また、投稿を消す際には、後から自分がどのような投稿をしたのかを確認できるようにするためにスクリーンショット等を残しておいてください。
その上で、弁護士に早い段階で相談すべきです。相談する際には、具体的な投稿とその前後の文脈がわからないと侮辱や名誉毀損に当たるかどうかの判断ができないので、前後の流れも含めたスクリーンショットを用意しておくとスムーズです。
自分ひとりで悩まない、被害を拡大させない…まずは早急に弁護士に相談を
意外と「侮辱された」事が認識しづらい、または身の回りにも相談ができないことの方が多いようです。
そんな時もまずは弁護士に相談。

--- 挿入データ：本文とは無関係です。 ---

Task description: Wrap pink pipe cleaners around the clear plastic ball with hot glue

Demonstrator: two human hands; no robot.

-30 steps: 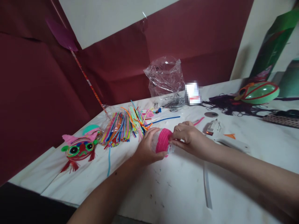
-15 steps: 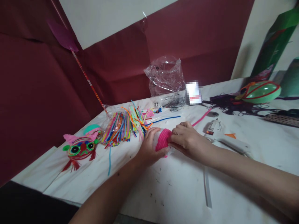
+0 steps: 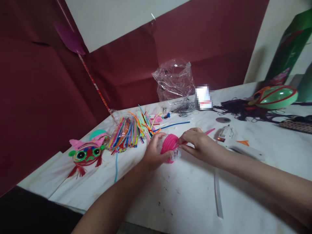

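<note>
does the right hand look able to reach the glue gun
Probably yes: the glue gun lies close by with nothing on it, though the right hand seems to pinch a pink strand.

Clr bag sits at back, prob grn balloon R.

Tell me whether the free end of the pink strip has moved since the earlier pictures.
Yes: against the grey disc, the free end of the pink strip has shifted down and left in the view since half a second ago.
</note>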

悩まずに専門家に聞いてしまうことが、一番気軽で対処も早い。
まずは侮辱罪に問われるような投稿をしないことが重要ですが、もし、SNS上でひどいことを書いてしまい、発信者情報開示請求に関する書類が届いたり、警察から取調の呼び出しがあったりしたときは、すぐに弁護士に相談する必要があります。
逆に、自分を侮辱することを書かれてしまい、その内容を消させたり、相手の処罰や謝罪を求めたいという場合は、やはり早い段階で弁護士に相談するのがお勧めです。